Exercise aim: Transcribe the data that follows without changing a word, and omit the pictures.

Provided information:
--------
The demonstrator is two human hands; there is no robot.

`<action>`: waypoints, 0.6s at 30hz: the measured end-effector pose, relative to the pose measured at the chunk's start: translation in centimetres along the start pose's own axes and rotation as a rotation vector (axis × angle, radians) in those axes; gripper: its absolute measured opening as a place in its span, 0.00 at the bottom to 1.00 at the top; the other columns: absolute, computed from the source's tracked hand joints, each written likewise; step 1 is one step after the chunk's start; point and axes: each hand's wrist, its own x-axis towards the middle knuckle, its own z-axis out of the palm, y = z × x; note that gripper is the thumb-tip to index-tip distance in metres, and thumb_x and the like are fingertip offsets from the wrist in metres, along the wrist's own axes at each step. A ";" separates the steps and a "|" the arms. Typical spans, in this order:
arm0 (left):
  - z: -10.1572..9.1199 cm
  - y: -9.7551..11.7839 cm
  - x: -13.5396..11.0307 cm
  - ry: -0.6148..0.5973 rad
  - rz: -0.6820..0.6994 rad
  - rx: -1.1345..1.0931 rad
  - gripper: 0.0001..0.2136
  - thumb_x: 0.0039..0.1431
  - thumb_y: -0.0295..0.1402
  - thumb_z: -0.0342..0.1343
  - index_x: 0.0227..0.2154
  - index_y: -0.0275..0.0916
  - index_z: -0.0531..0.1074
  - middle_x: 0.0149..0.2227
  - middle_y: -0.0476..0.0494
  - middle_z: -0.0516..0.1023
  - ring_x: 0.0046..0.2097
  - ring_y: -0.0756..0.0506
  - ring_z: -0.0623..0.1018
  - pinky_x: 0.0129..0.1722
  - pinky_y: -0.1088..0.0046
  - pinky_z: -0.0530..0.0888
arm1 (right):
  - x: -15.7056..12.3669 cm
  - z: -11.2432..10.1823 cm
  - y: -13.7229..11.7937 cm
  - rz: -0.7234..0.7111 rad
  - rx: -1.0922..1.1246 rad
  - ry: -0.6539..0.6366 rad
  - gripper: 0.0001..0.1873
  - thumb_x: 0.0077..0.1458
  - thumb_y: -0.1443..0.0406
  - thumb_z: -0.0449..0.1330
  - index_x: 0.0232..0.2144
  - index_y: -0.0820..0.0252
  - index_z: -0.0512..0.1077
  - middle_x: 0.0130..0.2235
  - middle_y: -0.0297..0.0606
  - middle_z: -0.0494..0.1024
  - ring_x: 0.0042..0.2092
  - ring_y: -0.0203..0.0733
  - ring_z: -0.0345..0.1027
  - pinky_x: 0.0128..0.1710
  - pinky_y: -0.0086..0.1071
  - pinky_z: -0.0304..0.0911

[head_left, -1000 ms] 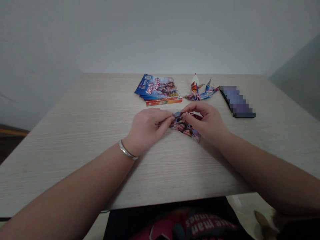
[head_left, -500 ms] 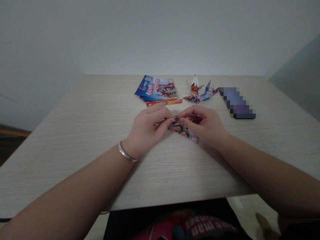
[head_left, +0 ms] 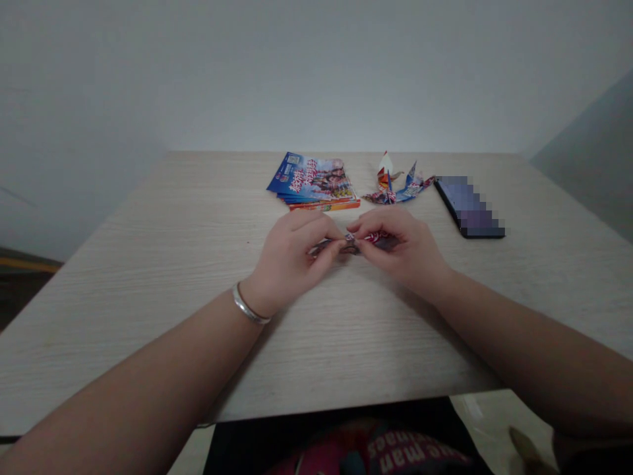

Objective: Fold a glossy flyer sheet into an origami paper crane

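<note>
A small piece of folded printed paper [head_left: 351, 245] is held between my two hands, just above the table. My left hand [head_left: 297, 254] pinches its left part between thumb and fingers; a silver bangle sits on that wrist. On the other side, my right hand [head_left: 403, 244] grips the paper in the same kind of pinch, its fingertips close to those of the left. Much of the paper is hidden behind the thumbs and fingers.
Beyond my hands lies a fanned stack of colourful printed leaflets [head_left: 316, 179]. Folded paper cranes [head_left: 395, 188] stand to its right. A dark phone [head_left: 467, 208], partly pixelated, lies farther right on the pale wooden table [head_left: 163, 264]. A wall rises behind.
The flap of paper that hung down toward me by my right thumb no longer shows; the paper now looks narrower between the fingers. Both hands have stayed in nearly the same place.
</note>
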 end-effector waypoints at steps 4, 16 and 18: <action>0.2 -0.2 0.1 0.006 0.047 0.031 0.06 0.64 0.29 0.56 0.30 0.38 0.72 0.29 0.47 0.77 0.34 0.48 0.76 0.37 0.70 0.71 | 0.1 -0.1 0.1 -0.089 -0.048 0.003 0.07 0.52 0.71 0.63 0.30 0.52 0.74 0.38 0.33 0.85 0.42 0.44 0.78 0.49 0.42 0.67; 0.3 -0.1 0.0 0.025 0.082 0.109 0.05 0.64 0.29 0.55 0.32 0.39 0.74 0.31 0.47 0.79 0.35 0.48 0.76 0.38 0.68 0.71 | 0.0 0.1 0.1 -0.121 -0.074 -0.002 0.08 0.53 0.70 0.62 0.30 0.50 0.75 0.40 0.32 0.85 0.46 0.46 0.78 0.53 0.46 0.66; 0.3 -0.1 0.0 0.014 0.090 0.123 0.04 0.64 0.30 0.56 0.32 0.40 0.74 0.32 0.47 0.80 0.35 0.47 0.76 0.39 0.67 0.71 | 0.0 0.1 0.0 -0.136 -0.087 -0.007 0.08 0.53 0.70 0.62 0.31 0.50 0.75 0.41 0.32 0.85 0.46 0.46 0.78 0.54 0.46 0.66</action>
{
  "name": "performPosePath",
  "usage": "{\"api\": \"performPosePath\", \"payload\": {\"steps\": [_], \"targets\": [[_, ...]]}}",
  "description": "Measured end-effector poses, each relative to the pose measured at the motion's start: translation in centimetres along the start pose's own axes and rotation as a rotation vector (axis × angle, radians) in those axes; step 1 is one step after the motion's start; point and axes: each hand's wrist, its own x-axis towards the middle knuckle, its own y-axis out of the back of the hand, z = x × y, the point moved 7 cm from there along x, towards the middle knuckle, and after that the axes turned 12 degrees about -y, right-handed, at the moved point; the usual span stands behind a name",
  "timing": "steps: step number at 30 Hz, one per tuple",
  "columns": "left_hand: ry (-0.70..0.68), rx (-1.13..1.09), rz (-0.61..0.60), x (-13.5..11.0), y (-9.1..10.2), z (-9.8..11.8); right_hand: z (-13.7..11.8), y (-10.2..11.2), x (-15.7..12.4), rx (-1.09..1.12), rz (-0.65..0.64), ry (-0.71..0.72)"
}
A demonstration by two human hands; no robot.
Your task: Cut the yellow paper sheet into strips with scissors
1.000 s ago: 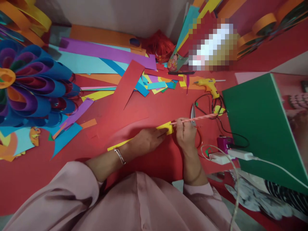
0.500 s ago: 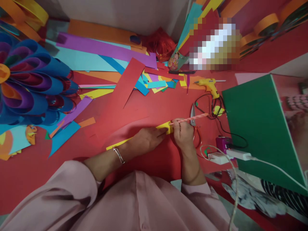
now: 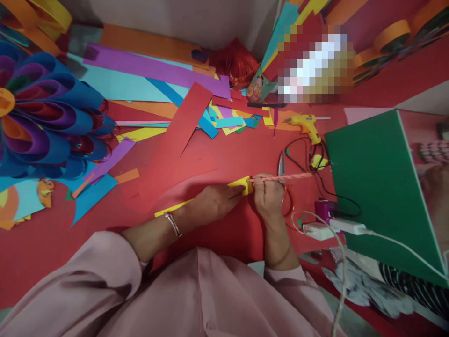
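Observation:
My left hand (image 3: 219, 201) reaches across the red tabletop with its fingers together, holding a yellow paper strip (image 3: 171, 208) near its right end. The strip runs out from under the wrist on the left; its middle is hidden by my hand and forearm. In my right hand (image 3: 268, 194), a pink twisted pencil (image 3: 294, 177) is pinched between thumb and fingers. Its tip touches or nearly touches the strip's right end, and its back end points right. Scissors with orange handles (image 3: 288, 199) lie just beyond the right hand, partly hidden by it and the pencil.
A yellow glue gun (image 3: 307, 125) with a black cord lies at the back right, before a green board (image 3: 379, 187). White chargers (image 3: 347, 226) and cables sit near my right forearm. Coloured paper strips (image 3: 157, 70) cover the back. A blue paper flower (image 3: 52, 112) stands left.
The pencil's back end has swung down toward me and right, so the pencil lies more level. Both hands stay almost in place.

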Motion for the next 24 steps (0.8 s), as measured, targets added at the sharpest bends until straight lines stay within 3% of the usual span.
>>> {"api": "performPosePath", "payload": {"steps": [7,11,17,20,24], "targets": [[0.019,0.005,-0.033,0.01,-0.19,-0.06,-0.19,0.46,-0.1,-0.013,0.052,-0.013],[0.023,-0.009,0.017,0.01,0.04,-0.06,-0.47,0.18,-0.17,0.009,0.002,0.016],[0.017,-0.01,0.051,0.1,0.31,-0.06,-0.25,0.47,-0.09,-0.01,0.035,-0.014],[0.04,-0.059,0.033,0.07,0.16,-0.21,-0.5,0.15,-0.21,0.02,-0.02,0.012],[0.034,-0.049,0.001,0.01,-0.08,-0.16,-0.3,0.33,-0.18,-0.017,0.022,-0.035]]}}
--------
Solved exercise:
The demonstrator is two human hands; there is no robot.

`<action>`: waypoints, 0.6s at 30hz: the measured end-effector pose, relative to the pose measured at the chunk's start: translation in centimetres along the start pose's own axes and rotation as a rotation vector (axis × angle, radians) in those axes; gripper: its absolute measured opening as a place in its span, 0.00 at the bottom to 1.00 at the top; the other columns: absolute, computed from the source's tracked hand joints, each written likewise; step 1 is one step after the chunk's start; point and axes: each hand's wrist, its own x-axis towards the middle knuckle, its own z-axis out of the palm, y = z × x; note that gripper is the thumb-tip to index-tip distance in metres, and thumb_x and the like are fingertip offsets from the wrist in metres, along the wrist's own axes at each step. A ";" separates the steps and a "|" the arms. Typical spans, in this order:
arm0 (left):
  - z: -10.1572..9.1199 cm
  - y: -9.7551..11.7839 cm
  - x: -13.5396..11.0307 cm
  - ry: -0.6148..0.5973 rad
  - rz: -0.6820..0.6994 rad
  - rx: -1.1345..1.0931 rad
  - gripper: 0.0001..0.2136
  - thumb_x: 0.0039..0.1431
  - thumb_y: -0.0295..0.1402
  - thumb_z: -0.0342..0.1343
  - index_x: 0.0227..0.2154
  - index_y: -0.0275..0.0916
  - index_z: -0.0531..0.1074
  - middle_x: 0.0149..0.2227
  - middle_y: -0.0476..0.0494
  - middle_z: -0.0516..0.1023
  - ring_x: 0.0046..0.2097
  - ring_y: -0.0756..0.0506
  - ring_z: -0.0623..0.1018
  - pinky_x: 0.0129..0.1722
  - pinky_y: -0.1088..0.0046
  - pinky_z: -0.0530..0.0888
arm1 (right):
  - x: -15.7056..12.3669 cm
  - z: -11.2432..10.1823 cm
  - y: -13.7229..11.7937 cm
  - rz: -0.7234..0.7111 rad
  - rx: -1.0922..1.1246 rad
  - ry: -0.6539..0.6366 rad
  - gripper: 0.0001..0.1873
  - thumb_x: 0.0077..0.1458
  - thumb_y: -0.1443..0.0406
  - thumb_z: -0.0449..0.1330
  - index_x: 0.0232..0.2144
  - index_y: -0.0820..0.0252
  - index_z: -0.0512..0.1077
  - middle_x: 0.0130..0.2235
  - middle_y: -0.0297..0.0606
  - middle_z: -0.0494..0.1024
  - ring_x: 0.0042..0.2092
  - ring_y: -0.0203..0.0733
  - ring_z: -0.0345..0.1027
  - pinky_x: 0.0128..0.1710
  - pinky_y: -0.0086..0.1071
  - pinky_z: -0.0304..0.0911

[head_left, -1000 ms] 
[head_left, -500 ms] 
[head_left, +0 ms] 

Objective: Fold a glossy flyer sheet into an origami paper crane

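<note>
A small piece of folded printed paper [head_left: 351, 245] is held between my two hands, just above the table. My left hand [head_left: 297, 254] pinches its left part between thumb and fingers; a silver bangle sits on that wrist. On the other side, my right hand [head_left: 403, 244] grips the paper in the same kind of pinch, its fingertips close to those of the left. Much of the paper is hidden behind the thumbs and fingers.
Beyond my hands lies a fanned stack of colourful printed leaflets [head_left: 316, 179]. Folded paper cranes [head_left: 395, 188] stand to its right. A dark phone [head_left: 467, 208], partly pixelated, lies farther right on the pale wooden table [head_left: 163, 264]. A wall rises behind.
The flap of paper that hung down toward me by my right thumb no longer shows; the paper now looks narrower between the fingers. Both hands have stayed in nearly the same place.
</note>
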 end-effector waypoints at steps 4, 16 and 18: <action>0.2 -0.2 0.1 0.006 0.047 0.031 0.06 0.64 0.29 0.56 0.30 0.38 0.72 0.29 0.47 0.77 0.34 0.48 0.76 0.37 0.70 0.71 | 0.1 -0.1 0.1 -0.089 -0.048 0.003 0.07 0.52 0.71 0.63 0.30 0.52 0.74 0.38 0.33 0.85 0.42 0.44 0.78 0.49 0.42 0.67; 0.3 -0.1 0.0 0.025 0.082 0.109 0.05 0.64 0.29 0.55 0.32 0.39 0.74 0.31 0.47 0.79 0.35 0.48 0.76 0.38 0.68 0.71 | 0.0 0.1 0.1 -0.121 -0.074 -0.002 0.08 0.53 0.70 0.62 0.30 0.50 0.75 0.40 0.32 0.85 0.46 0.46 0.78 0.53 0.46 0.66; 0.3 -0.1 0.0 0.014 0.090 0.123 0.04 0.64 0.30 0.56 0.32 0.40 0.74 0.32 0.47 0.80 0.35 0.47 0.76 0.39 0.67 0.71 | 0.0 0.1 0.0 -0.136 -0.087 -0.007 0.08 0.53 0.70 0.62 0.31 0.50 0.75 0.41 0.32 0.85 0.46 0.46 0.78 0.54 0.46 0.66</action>
{
  "name": "performPosePath",
  "usage": "{\"api\": \"performPosePath\", \"payload\": {\"steps\": [_], \"targets\": [[_, ...]]}}",
  "description": "Measured end-effector poses, each relative to the pose measured at the motion's start: translation in centimetres along the start pose's own axes and rotation as a rotation vector (axis × angle, radians) in those axes; step 1 is one step after the motion's start; point and axes: each hand's wrist, its own x-axis towards the middle knuckle, its own y-axis out of the back of the hand, z = x × y, the point moved 7 cm from there along x, towards the middle knuckle, and after that the axes turned 12 degrees about -y, right-handed, at the moved point; the usual span stands behind a name",
  "timing": "steps: step number at 30 Hz, one per tuple",
  "columns": "left_hand: ry (-0.70..0.68), rx (-1.13..1.09), rz (-0.61..0.60), x (-13.5..11.0), y (-9.1..10.2), z (-9.8..11.8); right_hand: z (-13.7..11.8), y (-10.2..11.2), x (-15.7..12.4), rx (-1.09..1.12), rz (-0.65..0.64), ry (-0.71..0.72)"
}
A demonstration by two human hands; no robot.
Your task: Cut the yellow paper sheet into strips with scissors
1.000 s ago: 
0.500 s ago: 
now: 
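Observation:
My left hand (image 3: 219, 201) reaches across the red tabletop with its fingers together, holding a yellow paper strip (image 3: 171, 208) near its right end. The strip runs out from under the wrist on the left; its middle is hidden by my hand and forearm. In my right hand (image 3: 268, 194), a pink twisted pencil (image 3: 294, 177) is pinched between thumb and fingers. Its tip touches or nearly touches the strip's right end, and its back end points right. Scissors with orange handles (image 3: 288, 199) lie just beyond the right hand, partly hidden by it and the pencil.
A yellow glue gun (image 3: 307, 125) with a black cord lies at the back right, before a green board (image 3: 379, 187). White chargers (image 3: 347, 226) and cables sit near my right forearm. Coloured paper strips (image 3: 157, 70) cover the back. A blue paper flower (image 3: 52, 112) stands left.
The pencil's back end has swung down toward me and right, so the pencil lies more level. Both hands stay almost in place.
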
Motion for the next 24 steps (0.8 s), as measured, targets added at the sharpest bends until straight lines stay within 3% of the usual span.
>>> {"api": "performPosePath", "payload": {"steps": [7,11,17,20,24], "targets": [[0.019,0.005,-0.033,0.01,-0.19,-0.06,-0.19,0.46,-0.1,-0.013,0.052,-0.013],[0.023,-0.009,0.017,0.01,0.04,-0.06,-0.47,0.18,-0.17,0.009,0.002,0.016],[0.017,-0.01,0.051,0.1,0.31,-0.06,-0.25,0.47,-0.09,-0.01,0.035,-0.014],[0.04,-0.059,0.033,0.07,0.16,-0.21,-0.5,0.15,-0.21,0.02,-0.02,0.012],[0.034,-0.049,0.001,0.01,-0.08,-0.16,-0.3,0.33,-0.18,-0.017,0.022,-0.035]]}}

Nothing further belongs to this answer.